# DRAWN!!



## MN_waterfowler

got drawn this year for spring time!

so psyched for it. got turkeys on the land now so i'm kinda confident in my spot. i know i got til may but i'm pumped NOW. hope i get lucky this year.......


----------



## WingedShooter7

congrats man :beer:


----------



## Shu

Just got drawn also - cool. This will be my first time in MN and my second season overall. Still looking for that first bird......


----------



## tumblebuck

No MN turkey for me this year. Might have to try for one of the surplus licenses.

Drawn for a WI tag, though.

Shu, what unit you hunting?


----------



## ohio

i feel for you guys that have to get drawn because in hoio you just buy a tag and liscense....you only get drawn for early hunts or controlled hunts....but i guess drawings limits the guns in the woods....so i figure its safer


----------



## tumblebuck

It's not a safety issue.
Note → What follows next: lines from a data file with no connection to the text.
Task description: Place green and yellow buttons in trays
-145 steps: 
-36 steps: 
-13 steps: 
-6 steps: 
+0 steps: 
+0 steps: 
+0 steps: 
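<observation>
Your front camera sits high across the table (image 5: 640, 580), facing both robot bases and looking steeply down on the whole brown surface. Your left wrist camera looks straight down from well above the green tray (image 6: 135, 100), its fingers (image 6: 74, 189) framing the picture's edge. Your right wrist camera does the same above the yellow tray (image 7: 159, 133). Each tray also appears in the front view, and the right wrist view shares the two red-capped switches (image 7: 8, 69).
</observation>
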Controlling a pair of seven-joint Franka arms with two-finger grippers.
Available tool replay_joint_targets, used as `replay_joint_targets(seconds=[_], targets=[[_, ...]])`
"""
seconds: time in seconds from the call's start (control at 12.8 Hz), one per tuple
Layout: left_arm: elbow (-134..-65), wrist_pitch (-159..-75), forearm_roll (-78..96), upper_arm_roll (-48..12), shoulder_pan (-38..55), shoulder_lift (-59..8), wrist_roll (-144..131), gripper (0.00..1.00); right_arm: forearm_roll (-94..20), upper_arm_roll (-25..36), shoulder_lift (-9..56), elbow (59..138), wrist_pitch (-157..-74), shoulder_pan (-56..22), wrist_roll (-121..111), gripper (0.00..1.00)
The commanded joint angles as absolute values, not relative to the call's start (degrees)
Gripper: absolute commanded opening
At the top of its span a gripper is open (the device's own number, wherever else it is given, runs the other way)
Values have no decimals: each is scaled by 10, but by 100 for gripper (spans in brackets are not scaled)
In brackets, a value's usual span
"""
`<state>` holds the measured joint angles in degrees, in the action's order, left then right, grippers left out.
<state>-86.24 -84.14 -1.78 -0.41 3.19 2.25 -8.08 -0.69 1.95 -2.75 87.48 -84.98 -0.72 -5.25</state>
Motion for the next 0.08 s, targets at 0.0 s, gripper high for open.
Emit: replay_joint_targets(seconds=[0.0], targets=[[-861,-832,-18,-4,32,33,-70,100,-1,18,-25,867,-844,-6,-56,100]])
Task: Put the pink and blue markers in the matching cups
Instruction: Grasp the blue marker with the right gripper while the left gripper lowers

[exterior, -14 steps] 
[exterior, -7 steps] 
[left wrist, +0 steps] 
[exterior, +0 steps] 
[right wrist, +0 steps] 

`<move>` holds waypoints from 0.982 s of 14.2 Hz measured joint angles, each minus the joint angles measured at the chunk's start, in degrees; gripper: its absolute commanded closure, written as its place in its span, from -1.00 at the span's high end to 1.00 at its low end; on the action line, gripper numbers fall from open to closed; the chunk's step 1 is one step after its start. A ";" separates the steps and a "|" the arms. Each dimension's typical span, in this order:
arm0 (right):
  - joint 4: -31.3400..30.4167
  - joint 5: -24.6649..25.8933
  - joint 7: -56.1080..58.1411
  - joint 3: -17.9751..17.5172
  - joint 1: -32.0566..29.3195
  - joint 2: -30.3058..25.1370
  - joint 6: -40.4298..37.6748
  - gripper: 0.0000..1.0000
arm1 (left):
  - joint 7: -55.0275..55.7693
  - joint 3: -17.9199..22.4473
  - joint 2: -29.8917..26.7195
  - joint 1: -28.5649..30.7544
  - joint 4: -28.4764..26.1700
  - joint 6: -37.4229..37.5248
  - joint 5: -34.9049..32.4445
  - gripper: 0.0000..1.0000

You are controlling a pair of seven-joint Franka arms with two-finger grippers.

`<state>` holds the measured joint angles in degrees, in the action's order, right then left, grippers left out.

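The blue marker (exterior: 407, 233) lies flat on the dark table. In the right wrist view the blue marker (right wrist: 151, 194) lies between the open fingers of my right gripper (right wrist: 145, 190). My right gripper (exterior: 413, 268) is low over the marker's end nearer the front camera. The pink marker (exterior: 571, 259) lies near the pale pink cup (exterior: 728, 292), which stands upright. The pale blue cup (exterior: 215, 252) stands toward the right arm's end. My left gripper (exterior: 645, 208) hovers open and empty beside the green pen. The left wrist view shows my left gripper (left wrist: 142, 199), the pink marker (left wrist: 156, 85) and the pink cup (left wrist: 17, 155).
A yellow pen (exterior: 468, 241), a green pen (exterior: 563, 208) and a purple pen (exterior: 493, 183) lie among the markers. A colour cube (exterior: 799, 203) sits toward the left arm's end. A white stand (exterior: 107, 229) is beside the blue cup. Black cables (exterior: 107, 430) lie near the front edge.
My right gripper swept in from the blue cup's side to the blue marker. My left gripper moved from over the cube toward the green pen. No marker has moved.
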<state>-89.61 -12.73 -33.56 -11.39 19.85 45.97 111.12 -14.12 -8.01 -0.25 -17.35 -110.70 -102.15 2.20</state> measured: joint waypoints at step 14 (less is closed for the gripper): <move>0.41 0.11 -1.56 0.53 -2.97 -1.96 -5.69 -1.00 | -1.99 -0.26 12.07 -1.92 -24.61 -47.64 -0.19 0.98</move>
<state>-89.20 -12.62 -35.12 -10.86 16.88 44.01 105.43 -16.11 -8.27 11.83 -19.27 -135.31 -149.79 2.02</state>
We just don't have the turkey population to allow everyone to hunt.


----------



## Shu

tumblebuck said:


> No MN turkey for me this year. Might have to try for one of the surplus licenses.
> 
> Drawn for a WI tag, though.
> 
> Shu, what unit you hunting?


236 F in MN

37 in WI the last week of the season

Where are you hunting in WI?


----------



## WARDEN247

Just got drawn myself. This will be my fist season hunting Tom's. I am excited!


----------



## MN_waterfowler

shu.

my dad also got drawn for 236. his season is E i've been out to that area and i like what i saw. my zone is 225F. any tips or names of landowners will be appreciated.


----------



## Shu

MN_waterfowler said:


> shu.
> 
> my dad also got drawn for 236. his season is E i've been out to that area and i like what i saw. my zone is 225F. any tips or names of landowners will be appreciated.


Just moved out to the area last fall so I am getting used to the area. If I run across any good spots I'll shoot you a PM. Good luck.


----------



## Madison

not this year for me either.. 

We figured since we got it last year in MN we wouldnt get it two years in a row..


----------



## MN_waterfowler

thanks shu,

my dad has some spots out there where he has had luck in the past. but it is always good to have more 

any landowners for the 225 zone would be good too.


----------



## Shu

There are extra tags available in many zones mainly in the mid to late season. Check the DNR website for details.


----------



## Jeff Zierden

I got drawn this season also. :lol: For you guys who didn't get drawn buy a bow tag over the counter and give it try. You get 14 days instead of 5 or 7. Another benefit is that if you dont' get a bird you will get the chance to learn alot about your area and the birds.


----------